OMA's gold leafing of an existing building as part of the Fondazione Prada museum is a single, and physically non-invasive, design decision which boldly announces the conceptual statement of the entire project - it is the simplicity of this move that we find enchanting.
OMA have built a reputation for daring and controversial design schemes, bold and colourful, using interesting materials and shapes designed to get noticed. However founding director, Rem Koolhaas has acknowledged that they felt mounting pressure to continually surpass themselves and now embrace preservation as a means of achieving intelligent solutions. In Rem Koolhaas’ words conversion architecture requires “intelligence, precision and creativity - and there’s no expectation that we’ll be making a huge splash... Conversions are more about concepts than effects.”.

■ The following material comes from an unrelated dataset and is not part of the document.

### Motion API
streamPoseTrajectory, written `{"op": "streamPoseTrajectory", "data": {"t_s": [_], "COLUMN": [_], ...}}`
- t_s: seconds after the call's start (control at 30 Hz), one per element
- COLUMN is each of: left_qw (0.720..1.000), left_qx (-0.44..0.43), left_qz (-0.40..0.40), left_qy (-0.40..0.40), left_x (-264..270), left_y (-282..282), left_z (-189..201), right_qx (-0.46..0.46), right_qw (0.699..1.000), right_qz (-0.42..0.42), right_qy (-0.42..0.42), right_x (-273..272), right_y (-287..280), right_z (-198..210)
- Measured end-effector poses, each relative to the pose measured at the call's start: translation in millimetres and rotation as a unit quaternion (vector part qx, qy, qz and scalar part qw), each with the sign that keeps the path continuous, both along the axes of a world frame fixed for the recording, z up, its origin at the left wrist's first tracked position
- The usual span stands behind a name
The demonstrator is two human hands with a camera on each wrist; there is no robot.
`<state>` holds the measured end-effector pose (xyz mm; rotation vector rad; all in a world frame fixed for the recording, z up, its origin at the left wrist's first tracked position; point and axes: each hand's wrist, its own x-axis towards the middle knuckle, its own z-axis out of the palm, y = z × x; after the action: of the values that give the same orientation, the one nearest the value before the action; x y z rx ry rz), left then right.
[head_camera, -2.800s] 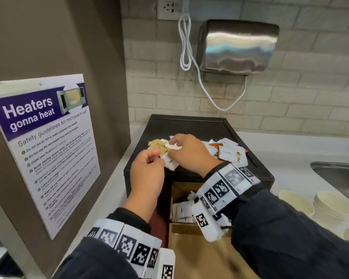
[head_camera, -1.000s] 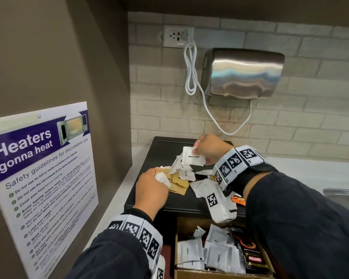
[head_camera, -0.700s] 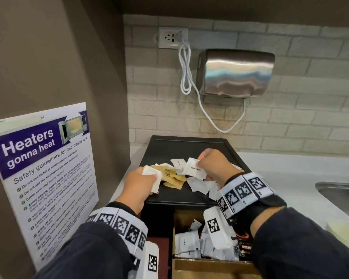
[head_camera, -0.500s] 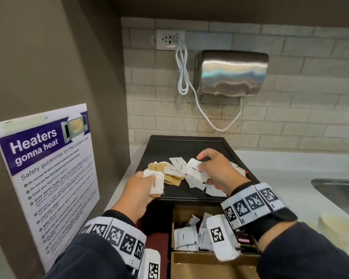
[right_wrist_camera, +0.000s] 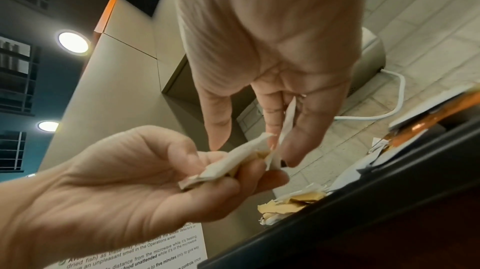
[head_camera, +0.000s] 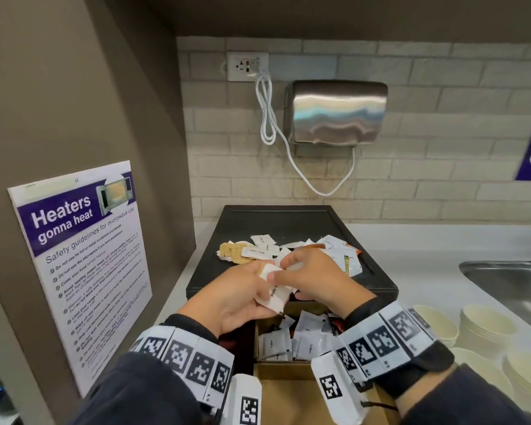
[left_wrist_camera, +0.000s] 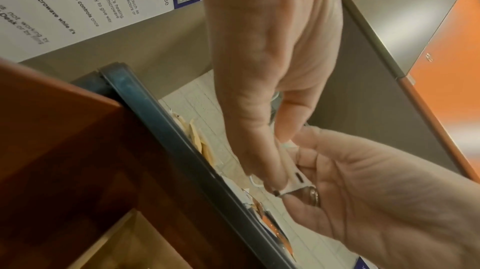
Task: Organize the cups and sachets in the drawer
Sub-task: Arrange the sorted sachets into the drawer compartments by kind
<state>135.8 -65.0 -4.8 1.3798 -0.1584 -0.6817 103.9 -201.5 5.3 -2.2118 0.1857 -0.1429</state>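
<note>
Both hands meet above the front edge of a black tray (head_camera: 288,220) strewn with white and brown sachets (head_camera: 259,250). My left hand (head_camera: 262,285) grips a small stack of sachets (head_camera: 276,295), seen edge-on in the right wrist view as the sachet stack (right_wrist_camera: 226,168). My right hand (head_camera: 285,271) pinches one white sachet (right_wrist_camera: 287,123) and holds it against that stack. In the left wrist view the left hand (left_wrist_camera: 275,183) pinches the stack's edge. Below, the open drawer (head_camera: 288,368) holds more white sachets (head_camera: 307,342). Paper cups (head_camera: 485,325) stand at the right.
A wall panel with a microwave safety poster (head_camera: 83,265) closes in the left side. A steel hand dryer (head_camera: 336,113) and its white cord (head_camera: 267,118) hang on the tiled back wall. A metal sink (head_camera: 509,286) lies at the right, past the white counter (head_camera: 426,265).
My right hand has lifted a white sachet off the tray and carried it back to the left hand. The left hand rose and now holds the stack nearer me.
</note>
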Motion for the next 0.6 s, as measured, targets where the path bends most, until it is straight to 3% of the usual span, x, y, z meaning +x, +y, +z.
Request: {"op": "streamPoseTrajectory", "data": {"t_s": [0.1,0.2,0.43,0.6], "left_qw": [0.998,0.997,0.992,0.985], "left_qx": [0.032,0.049,0.063,0.097], "left_qz": [-0.032,0.004,0.100,0.140], "left_qy": [-0.036,-0.054,-0.033,-0.038], "left_x": [-4,-5,-11,-12], "left_y": [-3,-5,-13,-16], "left_z": [-3,-5,-6,-10], "right_qx": [-0.032,-0.020,0.129,0.284], "right_qw": [0.999,0.999,0.989,0.944], "right_qz": [-0.004,-0.027,-0.073,-0.161], "right_qy": [-0.007,-0.014,-0.019,-0.051], "right_x": [-7,-13,-24,-27], "right_y": [-5,-14,-28,-39], "right_z": [-1,-5,-17,-25]}}
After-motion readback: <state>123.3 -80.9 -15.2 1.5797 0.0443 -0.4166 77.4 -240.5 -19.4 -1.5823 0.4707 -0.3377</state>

In his interview with Marianne Wellershoff, published in Kultur Speigel (link below), Koolhaas states “We shouldn’t tear down buildings we can still use…. We have to preserve history. Future generations, after all, should understand the past.”

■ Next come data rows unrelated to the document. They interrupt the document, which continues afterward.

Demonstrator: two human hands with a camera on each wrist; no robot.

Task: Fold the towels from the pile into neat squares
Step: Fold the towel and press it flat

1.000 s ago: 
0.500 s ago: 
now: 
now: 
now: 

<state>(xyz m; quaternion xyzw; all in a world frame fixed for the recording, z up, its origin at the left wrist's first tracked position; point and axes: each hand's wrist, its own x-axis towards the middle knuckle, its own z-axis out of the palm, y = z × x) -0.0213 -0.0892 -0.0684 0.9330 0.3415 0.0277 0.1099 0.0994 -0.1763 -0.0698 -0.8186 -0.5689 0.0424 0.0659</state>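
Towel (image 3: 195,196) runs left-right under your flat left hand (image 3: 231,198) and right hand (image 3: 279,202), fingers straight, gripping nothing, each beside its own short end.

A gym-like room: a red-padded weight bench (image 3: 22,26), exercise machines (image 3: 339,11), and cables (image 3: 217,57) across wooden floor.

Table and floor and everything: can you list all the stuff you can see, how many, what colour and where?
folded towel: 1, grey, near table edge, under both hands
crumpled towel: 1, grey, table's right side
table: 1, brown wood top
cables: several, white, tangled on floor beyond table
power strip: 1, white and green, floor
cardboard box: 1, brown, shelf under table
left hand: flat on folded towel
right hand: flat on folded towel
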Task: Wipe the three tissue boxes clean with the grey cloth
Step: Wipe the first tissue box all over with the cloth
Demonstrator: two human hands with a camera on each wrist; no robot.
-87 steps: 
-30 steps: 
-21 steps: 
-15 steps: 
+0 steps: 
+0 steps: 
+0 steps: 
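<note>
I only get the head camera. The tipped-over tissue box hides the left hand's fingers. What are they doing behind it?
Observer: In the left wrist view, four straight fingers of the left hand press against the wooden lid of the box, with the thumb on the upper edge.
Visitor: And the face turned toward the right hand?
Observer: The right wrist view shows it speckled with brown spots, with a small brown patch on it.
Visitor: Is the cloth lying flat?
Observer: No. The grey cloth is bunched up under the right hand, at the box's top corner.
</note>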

OMA illustrate with the new Fondazione Prada museum (images above) that you don’t need to demolish and build from scratch to create a spectacle, and that the retention of existing buildings does not need to compromise the architectural solution - they can even provide the fabric on which to make a contemporary statement. The Fondazione Prada museum project is the redevelopment of 100 year old factory buildings, with bold new interventions in concrete, metal, and glass and including the refurbishment of an existing tower that OMA have coated in 24-carat-gold leaf. The applied gold finish to a single existing building may appear to be a glaringly modern gesture, but aesthetically the finish balances beautifully with the softer and more industrial material textures on the site. OMA wanted to show how a razor-thin coating can transform an unremarkable building which may otherwise be rejected and demolished due to its poor aesthetics. This gesture also fuels the debate around the value we attribute to historical buildings: how we judge their merit for retention; and how we justify contrasting approaches to the conservation, restoration, and creative reuse of existing structures. On a more practical level, having tried gold leafing on a small scale ourselves, we also marvel at the physical achievement of applying such a delicate material over such a large and unforgiving surface.
Koolhaas states that the buildings developed for the Fondazione Prada museum also include more subtle interplays between old and new - “The outline of the old structure’s windows, for instance, are projected onto the half-transparent surfaces of the new building by daylight.” It may be necessary to make a field trip to Milan to fully appreciate this final concept. Jim, our newest member of the team, is driving to Italy this summer before settling down to join us in September. He’s promised to stop in at the Prada museum, including the bar designed by Wes Anderson, and report back.